WHAT IS BEING ASKED | Repeat the first line of the listing and each line after it, exactly, through the line containing "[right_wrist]".

DATA FOR THE TASK |

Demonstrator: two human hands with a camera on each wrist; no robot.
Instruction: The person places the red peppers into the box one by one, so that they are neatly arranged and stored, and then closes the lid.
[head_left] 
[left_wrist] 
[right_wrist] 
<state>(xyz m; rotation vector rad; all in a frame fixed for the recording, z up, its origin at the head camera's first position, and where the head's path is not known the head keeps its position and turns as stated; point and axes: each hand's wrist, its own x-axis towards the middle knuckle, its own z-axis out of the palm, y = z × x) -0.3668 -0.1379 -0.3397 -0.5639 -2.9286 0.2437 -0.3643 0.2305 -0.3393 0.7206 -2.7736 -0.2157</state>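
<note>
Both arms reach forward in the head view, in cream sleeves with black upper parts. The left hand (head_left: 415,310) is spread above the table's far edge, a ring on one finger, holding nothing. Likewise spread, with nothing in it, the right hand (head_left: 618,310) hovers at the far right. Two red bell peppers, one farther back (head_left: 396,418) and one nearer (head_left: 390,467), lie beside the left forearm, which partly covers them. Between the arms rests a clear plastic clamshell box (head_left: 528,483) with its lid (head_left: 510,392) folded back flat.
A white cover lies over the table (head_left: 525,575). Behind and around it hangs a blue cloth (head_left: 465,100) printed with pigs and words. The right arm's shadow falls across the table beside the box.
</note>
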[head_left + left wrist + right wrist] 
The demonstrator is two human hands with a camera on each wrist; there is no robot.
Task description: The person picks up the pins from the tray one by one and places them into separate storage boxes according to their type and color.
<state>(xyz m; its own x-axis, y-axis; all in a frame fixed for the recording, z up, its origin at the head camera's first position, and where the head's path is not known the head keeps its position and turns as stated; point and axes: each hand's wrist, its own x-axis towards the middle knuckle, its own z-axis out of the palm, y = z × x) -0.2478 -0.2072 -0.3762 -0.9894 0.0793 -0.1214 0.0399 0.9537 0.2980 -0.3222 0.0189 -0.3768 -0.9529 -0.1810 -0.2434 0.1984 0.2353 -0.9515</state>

ANSWER SPACE |
Demonstrator: two human hands with a camera on each wrist; no robot.
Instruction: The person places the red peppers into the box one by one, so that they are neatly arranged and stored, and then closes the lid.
[head_left] 
[left_wrist] 
[right_wrist] 

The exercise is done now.